## Work request
Up to and including the line with "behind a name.", repeat every line of the listing exactly, beginning at the first.

## Data shown
══════════════════════════════

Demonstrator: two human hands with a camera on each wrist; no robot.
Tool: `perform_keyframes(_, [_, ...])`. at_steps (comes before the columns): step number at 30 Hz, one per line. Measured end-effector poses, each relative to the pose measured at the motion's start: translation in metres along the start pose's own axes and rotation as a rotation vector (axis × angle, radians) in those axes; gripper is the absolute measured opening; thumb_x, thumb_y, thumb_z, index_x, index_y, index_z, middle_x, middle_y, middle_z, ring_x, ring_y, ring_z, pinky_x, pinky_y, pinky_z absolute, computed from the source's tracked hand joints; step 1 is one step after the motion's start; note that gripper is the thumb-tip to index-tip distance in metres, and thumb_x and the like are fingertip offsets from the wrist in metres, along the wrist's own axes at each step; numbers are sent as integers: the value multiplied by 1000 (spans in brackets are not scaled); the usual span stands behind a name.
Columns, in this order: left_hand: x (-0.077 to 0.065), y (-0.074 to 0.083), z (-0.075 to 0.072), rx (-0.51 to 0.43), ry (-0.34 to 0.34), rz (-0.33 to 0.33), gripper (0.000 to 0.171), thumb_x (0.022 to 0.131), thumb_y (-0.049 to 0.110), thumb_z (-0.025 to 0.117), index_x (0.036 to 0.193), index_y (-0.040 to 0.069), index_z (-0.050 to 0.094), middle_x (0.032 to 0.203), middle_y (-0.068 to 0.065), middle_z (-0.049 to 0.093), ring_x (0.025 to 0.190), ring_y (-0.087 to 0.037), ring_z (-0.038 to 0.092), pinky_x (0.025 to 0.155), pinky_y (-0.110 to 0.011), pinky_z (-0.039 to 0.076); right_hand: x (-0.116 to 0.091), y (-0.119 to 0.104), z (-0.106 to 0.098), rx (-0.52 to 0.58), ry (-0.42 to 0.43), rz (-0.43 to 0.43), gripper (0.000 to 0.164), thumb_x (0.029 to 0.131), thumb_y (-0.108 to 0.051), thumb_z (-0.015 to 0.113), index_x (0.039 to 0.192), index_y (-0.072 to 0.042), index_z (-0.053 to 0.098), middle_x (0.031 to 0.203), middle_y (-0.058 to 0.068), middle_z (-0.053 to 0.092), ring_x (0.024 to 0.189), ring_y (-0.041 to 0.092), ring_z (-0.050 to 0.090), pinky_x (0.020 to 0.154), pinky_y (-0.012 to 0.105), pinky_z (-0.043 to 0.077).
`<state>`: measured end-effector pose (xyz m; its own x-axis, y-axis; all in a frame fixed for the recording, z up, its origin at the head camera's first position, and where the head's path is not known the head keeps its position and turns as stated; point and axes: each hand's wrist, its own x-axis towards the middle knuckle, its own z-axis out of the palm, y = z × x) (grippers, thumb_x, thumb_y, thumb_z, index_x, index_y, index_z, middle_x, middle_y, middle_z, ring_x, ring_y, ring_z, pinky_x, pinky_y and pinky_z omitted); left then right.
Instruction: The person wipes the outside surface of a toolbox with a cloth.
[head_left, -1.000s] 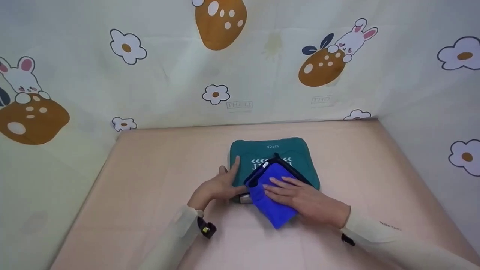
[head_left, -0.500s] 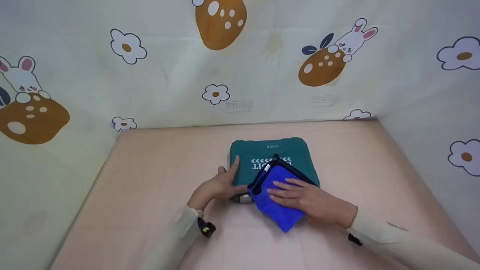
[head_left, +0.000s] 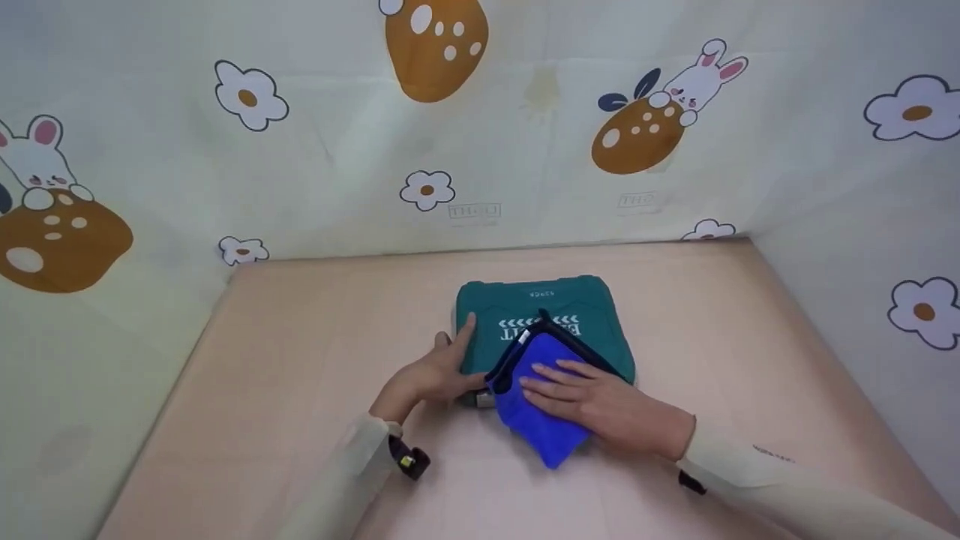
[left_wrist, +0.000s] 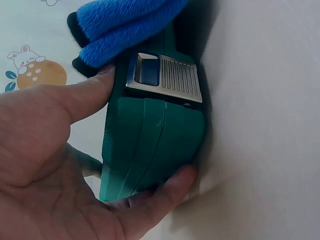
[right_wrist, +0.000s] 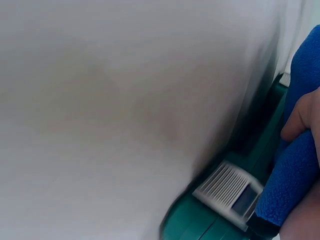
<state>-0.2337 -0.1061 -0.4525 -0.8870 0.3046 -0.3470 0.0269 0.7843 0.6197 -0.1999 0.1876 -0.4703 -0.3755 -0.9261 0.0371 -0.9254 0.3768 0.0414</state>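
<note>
A green hard plastic case lies flat on the table, white lettering on its lid and metal latches along its near side. My left hand holds the case's near left corner, its thumb at the lid edge and fingers round the side, as the left wrist view shows. With fingers laid out nearly straight, my right hand presses a blue plush cloth with black edging onto the lid. The cloth hangs over the near edge, covering part of the lid. In the right wrist view, the thumb rests against the cloth's folds.
A pale pinkish cover lies over the table. Patterned fabric with rabbits and flowers rises behind it and at both sides. A small black wrist device sits by the left sleeve.
The right hand slid the cloth slightly right and toward me, then back left across the lid. The left hand and the case stay in place; the head view has shifted a little.
</note>
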Motion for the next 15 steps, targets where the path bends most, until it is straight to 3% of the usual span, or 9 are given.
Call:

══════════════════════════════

## Result of this exercise
Demonstrator: two human hands with a camera on each wrist; no robot.
Tool: `perform_keyframes(_, [_, ...])`. at_steps (comes before the columns): step number at 30 Hz, one per line. Measured end-effector poses, each relative to the pose measured at the motion's start: translation in metres along the start pose's own axes and rotation as a rotation vector (axis × angle, radians) in those axes; gripper is the absolute measured opening; thumb_x, thumb_y, thumb_z, index_x, index_y, index_z, middle_x, middle_y, middle_z, ring_x, ring_y, ring_z, pinky_x, pinky_y, pinky_z absolute, computed from the source's tracked hand joints; step 1 is one step after the motion's start; note that gripper is the thumb-tip to index-tip distance in metres, and thumb_x and the like are fingertip offsets from the wrist in metres, along the wrist's own axes at each step; numbers are sent as integers: the value multiplied by 1000 (spans in brackets are not scaled); the usual span stands behind a name.

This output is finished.